Exact repetition of a range: find the line containing "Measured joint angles" and the line containing "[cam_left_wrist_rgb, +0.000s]" in the material below, then repeat both and all lines between them, leaving pictures out.

*** Block opens ***

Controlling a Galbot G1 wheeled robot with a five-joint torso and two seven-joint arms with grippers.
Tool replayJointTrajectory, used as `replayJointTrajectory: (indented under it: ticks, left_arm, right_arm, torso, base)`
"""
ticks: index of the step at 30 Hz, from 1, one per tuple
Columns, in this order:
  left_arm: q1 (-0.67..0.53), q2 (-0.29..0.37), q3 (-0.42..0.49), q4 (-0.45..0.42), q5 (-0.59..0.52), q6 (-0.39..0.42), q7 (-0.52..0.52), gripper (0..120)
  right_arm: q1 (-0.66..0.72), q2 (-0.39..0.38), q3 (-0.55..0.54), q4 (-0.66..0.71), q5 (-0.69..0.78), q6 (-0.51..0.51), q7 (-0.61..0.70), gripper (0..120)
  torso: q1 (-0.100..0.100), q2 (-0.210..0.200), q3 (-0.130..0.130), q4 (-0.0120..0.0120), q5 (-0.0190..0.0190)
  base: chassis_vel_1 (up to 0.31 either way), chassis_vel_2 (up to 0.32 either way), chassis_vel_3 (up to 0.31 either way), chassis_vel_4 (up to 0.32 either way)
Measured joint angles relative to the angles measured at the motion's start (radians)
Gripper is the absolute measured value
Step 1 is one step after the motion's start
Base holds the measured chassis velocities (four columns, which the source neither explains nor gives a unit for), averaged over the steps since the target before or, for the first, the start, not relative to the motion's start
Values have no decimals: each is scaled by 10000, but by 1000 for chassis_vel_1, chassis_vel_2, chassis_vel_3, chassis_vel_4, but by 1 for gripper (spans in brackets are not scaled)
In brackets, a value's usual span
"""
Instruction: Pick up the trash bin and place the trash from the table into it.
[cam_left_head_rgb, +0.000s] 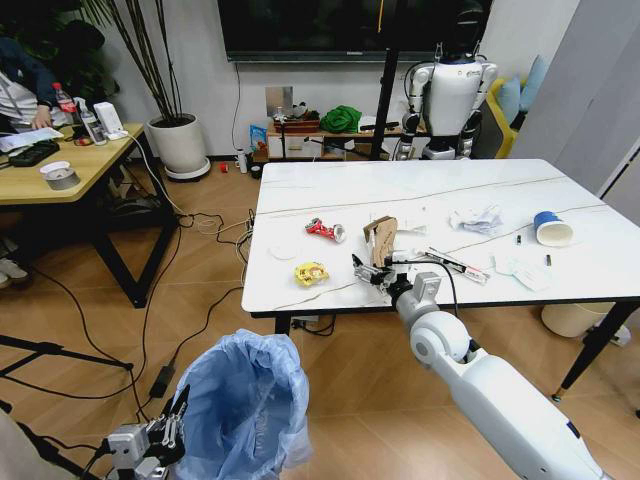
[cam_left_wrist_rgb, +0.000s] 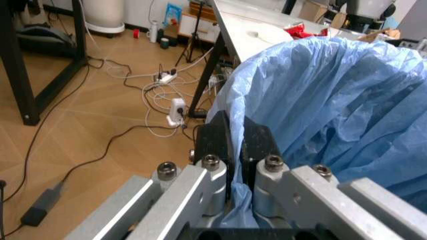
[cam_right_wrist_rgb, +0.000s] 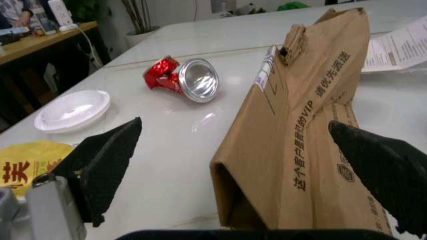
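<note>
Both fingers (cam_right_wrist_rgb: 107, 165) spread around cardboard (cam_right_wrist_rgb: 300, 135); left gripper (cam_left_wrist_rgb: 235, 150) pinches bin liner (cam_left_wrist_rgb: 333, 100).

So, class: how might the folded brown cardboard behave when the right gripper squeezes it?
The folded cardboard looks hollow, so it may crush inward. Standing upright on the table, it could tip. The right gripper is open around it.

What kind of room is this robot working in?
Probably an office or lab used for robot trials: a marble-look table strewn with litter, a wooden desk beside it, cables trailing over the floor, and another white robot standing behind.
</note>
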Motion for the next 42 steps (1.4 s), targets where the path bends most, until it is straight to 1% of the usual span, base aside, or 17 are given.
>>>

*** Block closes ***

**Written response**.
Measured joint angles relative to the angles measured at the motion's start (radians)
Gripper is the absolute measured value
Step 1 is one step after the motion's start
Base holds the measured chassis velocities (four columns, which the source neither explains nor gives a unit for), averaged over the steps since the target before or, for the first, the start, not relative to the motion's start
Values have no decimals: each is scaled by 10000, but by 1000 for chassis_vel_1, chassis_vel_2, chassis_vel_3, chassis_vel_4, but by 1 for gripper (spans in brackets are not scaled)
In brackets, a value's usual span
"""
Instruction: Pick up the trash bin and place the trash from the table into it.
[cam_left_head_rgb, +0.000s] 
[cam_left_wrist_rgb, +0.000s] 

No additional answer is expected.